§ WHAT TO DO
In the listing below, locate the lines that hold "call" and copy them.

§ INFORMATION PROVIDED
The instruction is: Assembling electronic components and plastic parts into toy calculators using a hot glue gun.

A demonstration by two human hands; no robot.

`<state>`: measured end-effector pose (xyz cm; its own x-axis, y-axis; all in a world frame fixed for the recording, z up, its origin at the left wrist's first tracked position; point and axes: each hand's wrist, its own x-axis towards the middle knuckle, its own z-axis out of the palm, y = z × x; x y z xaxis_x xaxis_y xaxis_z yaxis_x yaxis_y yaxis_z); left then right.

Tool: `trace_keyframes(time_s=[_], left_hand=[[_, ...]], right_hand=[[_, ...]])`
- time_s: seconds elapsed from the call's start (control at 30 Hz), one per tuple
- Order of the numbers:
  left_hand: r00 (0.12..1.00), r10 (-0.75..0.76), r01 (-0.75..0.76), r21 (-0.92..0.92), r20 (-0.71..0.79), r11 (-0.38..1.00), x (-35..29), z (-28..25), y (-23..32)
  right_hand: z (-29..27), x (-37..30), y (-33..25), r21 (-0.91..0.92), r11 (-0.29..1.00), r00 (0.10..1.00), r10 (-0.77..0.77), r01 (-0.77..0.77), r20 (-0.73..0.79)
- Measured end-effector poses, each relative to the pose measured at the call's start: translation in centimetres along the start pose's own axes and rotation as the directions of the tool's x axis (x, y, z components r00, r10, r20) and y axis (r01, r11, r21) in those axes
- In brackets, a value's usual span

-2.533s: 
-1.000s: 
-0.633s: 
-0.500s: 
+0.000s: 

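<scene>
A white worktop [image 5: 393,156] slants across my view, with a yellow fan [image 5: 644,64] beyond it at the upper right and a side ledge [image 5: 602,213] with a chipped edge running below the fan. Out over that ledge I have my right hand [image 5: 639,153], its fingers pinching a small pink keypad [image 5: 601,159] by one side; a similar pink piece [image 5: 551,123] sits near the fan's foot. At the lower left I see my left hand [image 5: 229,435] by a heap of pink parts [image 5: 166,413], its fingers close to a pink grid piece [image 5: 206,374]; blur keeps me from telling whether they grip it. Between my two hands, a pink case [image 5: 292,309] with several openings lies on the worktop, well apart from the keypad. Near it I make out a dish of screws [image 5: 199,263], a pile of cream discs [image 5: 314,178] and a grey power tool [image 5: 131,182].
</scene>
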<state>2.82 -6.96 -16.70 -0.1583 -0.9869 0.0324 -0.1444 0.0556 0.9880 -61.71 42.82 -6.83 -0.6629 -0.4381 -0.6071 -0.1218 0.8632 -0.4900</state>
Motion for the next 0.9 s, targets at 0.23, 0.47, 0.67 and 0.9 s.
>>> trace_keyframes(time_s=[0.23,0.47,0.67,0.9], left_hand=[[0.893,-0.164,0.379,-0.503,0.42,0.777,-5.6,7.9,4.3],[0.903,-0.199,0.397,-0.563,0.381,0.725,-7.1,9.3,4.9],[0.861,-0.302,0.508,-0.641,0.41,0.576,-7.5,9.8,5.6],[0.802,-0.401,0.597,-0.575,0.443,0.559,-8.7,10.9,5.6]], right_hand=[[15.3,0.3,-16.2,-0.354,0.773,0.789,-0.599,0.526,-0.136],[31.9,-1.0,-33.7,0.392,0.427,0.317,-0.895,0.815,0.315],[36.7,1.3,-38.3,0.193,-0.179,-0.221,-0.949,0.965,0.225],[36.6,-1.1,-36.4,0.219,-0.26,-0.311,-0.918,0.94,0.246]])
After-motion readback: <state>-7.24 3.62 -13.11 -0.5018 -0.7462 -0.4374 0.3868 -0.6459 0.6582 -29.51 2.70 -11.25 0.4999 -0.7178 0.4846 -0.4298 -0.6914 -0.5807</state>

§ EXPECTED ANSWER
- time_s: seconds elapsed from the call's start (control at 30 Hz), one per tuple
- Measured end-effector poses, each relative to the pose measured at the call's start: translation in centimetres along the start pose's own axes and rotation as the directions of the tool's x axis (x, y, z components r00, r10, r20) and y axis (r01, r11, r21) in those axes

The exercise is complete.